-- Problem details --
The entries below are to be copied exactly, with nothing left out.

Task material section start

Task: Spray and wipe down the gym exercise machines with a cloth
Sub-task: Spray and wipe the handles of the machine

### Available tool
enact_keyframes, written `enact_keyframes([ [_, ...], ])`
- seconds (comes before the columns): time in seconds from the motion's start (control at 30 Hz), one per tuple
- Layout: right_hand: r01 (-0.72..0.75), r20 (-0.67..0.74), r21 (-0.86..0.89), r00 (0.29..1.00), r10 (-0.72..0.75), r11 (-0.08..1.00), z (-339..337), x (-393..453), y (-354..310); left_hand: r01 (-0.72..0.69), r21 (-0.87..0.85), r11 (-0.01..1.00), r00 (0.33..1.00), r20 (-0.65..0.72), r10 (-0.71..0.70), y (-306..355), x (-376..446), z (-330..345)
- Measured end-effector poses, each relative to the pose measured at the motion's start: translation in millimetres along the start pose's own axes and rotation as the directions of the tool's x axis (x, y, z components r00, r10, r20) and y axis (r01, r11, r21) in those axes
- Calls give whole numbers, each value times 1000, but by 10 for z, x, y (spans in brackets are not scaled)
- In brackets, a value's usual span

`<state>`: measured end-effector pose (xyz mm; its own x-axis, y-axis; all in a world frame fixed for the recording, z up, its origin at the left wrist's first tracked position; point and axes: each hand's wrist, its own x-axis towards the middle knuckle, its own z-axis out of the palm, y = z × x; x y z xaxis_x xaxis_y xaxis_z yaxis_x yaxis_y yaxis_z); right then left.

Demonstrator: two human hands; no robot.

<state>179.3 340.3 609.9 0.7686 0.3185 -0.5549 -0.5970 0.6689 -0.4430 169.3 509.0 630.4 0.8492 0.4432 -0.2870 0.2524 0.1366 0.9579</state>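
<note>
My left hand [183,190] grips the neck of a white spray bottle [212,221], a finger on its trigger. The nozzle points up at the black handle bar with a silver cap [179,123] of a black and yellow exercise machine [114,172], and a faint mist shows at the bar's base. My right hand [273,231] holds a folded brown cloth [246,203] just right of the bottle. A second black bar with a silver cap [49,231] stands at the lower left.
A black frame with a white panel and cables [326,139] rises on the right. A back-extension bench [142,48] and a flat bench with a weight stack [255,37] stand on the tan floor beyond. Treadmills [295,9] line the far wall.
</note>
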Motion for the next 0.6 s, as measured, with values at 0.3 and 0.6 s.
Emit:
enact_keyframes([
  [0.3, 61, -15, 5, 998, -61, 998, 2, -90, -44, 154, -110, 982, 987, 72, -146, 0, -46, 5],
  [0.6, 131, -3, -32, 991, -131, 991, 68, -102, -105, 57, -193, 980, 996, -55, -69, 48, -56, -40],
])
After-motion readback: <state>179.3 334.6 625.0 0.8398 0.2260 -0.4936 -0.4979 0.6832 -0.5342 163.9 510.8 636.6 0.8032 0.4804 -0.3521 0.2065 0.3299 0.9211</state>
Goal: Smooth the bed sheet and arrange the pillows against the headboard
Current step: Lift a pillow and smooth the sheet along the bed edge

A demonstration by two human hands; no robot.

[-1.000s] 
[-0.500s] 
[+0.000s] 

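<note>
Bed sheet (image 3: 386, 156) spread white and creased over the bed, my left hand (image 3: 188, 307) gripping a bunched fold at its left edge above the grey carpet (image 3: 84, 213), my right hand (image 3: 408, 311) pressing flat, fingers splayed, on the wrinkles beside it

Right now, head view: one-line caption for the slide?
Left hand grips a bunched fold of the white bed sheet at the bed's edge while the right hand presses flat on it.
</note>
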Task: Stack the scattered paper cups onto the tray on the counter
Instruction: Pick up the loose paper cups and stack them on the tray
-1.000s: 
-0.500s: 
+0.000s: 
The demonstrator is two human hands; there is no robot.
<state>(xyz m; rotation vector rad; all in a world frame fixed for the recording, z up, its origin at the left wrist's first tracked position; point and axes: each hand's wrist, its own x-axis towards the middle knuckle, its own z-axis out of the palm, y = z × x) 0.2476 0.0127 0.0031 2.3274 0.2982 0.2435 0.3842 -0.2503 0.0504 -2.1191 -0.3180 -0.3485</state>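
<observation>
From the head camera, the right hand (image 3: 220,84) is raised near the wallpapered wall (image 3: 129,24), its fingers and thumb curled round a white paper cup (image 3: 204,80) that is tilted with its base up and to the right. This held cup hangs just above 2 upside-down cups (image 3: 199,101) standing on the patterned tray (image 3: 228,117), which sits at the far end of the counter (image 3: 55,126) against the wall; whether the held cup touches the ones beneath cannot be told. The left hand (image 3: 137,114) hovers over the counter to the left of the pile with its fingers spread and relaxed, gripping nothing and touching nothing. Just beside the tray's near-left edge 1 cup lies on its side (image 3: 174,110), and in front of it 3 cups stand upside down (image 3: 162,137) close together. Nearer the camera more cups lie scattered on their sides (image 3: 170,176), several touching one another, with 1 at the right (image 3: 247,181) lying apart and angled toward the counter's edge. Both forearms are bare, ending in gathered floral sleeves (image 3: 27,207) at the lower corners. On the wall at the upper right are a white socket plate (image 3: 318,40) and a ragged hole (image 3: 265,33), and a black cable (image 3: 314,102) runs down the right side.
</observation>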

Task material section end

-- Completed exercise --
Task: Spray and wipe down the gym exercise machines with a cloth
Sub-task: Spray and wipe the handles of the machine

### Available tool
enact_keyframes, written `enact_keyframes([ [_, ...], ])`
- seconds (comes before the columns): time in seconds from the motion's start (control at 30 Hz), one per tuple
- Layout: right_hand: r01 (-0.72..0.75), r20 (-0.67..0.74), r21 (-0.86..0.89), r00 (0.29..1.00), r10 (-0.72..0.75), r11 (-0.08..1.00), z (-339..337), x (-393..453), y (-354..310); left_hand: r01 (-0.72..0.69), r21 (-0.87..0.85), r11 (-0.01..1.00), r00 (0.33..1.00), r20 (-0.65..0.72), r10 (-0.71..0.70), y (-306..355), x (-376..446), z (-330..345)
- Measured end-effector poses, each relative to the pose measured at the motion's start: translation in millimetres along the start pose's own axes and rotation as the directions of the tool's x axis (x, y, z components r00, r10, r20) and y axis (r01, r11, r21) in those axes
- Calls give whole numbers, each value times 1000, but by 10 for z, x, y (spans in brackets are not scaled)
- In brackets, a value's usual span

`<state>`: measured end-effector pose (xyz mm; its own x-axis, y-axis; all in a world frame fixed for the recording, z up, its origin at the left wrist's first tracked position; point and axes: each hand's wrist, its own x-axis towards the middle knuckle, its own z-axis out of the palm, y = z × x; x y z xaxis_x xaxis_y xaxis_z yaxis_x yaxis_y yaxis_z); right then left.

Demonstrator: two human hands; no robot.

<state>179.3 340.3 609.9 0.7686 0.3185 -0.5549 -0.5970 0.6689 -0.4430 169.3 509.0 630.4 0.8492 0.4432 -0.2870 0.2524 0.1366 0.9579</state>
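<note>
My left hand [183,190] grips the neck of a white spray bottle [212,221], a finger on its trigger. The nozzle points up at the black handle bar with a silver cap [179,123] of a black and yellow exercise machine [114,172], and a faint mist shows at the bar's base. My right hand [273,231] holds a folded brown cloth [246,203] just right of the bottle. A second black bar with a silver cap [49,231] stands at the lower left.
A black frame with a white panel and cables [326,139] rises on the right. A back-extension bench [142,48] and a flat bench with a weight stack [255,37] stand on the tan floor beyond. Treadmills [295,9] line the far wall.
</note>
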Motion for the next 0.6 s, as measured, with values at 0.3 and 0.6 s.
Emit:
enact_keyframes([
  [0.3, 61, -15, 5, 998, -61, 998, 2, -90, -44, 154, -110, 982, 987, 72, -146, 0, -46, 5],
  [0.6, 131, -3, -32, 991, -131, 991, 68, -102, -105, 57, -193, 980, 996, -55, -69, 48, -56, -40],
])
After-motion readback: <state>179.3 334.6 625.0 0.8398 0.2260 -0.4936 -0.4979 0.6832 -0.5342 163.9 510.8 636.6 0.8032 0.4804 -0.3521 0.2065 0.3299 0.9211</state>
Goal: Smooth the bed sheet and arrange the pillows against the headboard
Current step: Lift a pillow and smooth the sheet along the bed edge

A demonstration by two human hands; no robot.

[-1.000s] 
[-0.500s] 
[+0.000s] 

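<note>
Bed sheet (image 3: 386, 156) spread white and creased over the bed, my left hand (image 3: 188, 307) gripping a bunched fold at its left edge above the grey carpet (image 3: 84, 213), my right hand (image 3: 408, 311) pressing flat, fingers splayed, on the wrinkles beside it

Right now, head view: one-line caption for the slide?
Left hand grips a bunched fold of the white bed sheet at the bed's edge while the right hand presses flat on it.
</note>
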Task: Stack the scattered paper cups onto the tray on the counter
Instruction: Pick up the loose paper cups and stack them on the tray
-1.000s: 
-0.500s: 
+0.000s: 
The demonstrator is two human hands; there is no robot.
<state>(xyz m; rotation vector rad; all in a world frame fixed for the recording, z up, its origin at the left wrist's first tracked position; point and axes: each hand's wrist, its own x-axis towards the middle knuckle, its own z-axis out of the palm, y = z × x) 0.2476 0.0127 0.0031 2.3274 0.2982 0.2435 0.3842 -0.2503 0.0504 -2.1191 -0.3180 -0.3485</state>
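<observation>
From the head camera, the right hand (image 3: 220,84) is raised near the wallpapered wall (image 3: 129,24), its fingers and thumb curled round a white paper cup (image 3: 204,80) that is tilted with its base up and to the right. This held cup hangs just above 2 upside-down cups (image 3: 199,101) standing on the patterned tray (image 3: 228,117), which sits at the far end of the counter (image 3: 55,126) against the wall; whether the held cup touches the ones beneath cannot be told. The left hand (image 3: 137,114) hovers over the counter to the left of the pile with its fingers spread and relaxed, gripping nothing and touching nothing. Just beside the tray's near-left edge 1 cup lies on its side (image 3: 174,110), and in front of it 3 cups stand upside down (image 3: 162,137) close together. Nearer the camera more cups lie scattered on their sides (image 3: 170,176), several touching one another, with 1 at the right (image 3: 247,181) lying apart and angled toward the counter's edge. Both forearms are bare, ending in gathered floral sleeves (image 3: 27,207) at the lower corners. On the wall at the upper right are a white socket plate (image 3: 318,40) and a ragged hole (image 3: 265,33), and a black cable (image 3: 314,102) runs down the right side.
</observation>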

The exercise output is complete.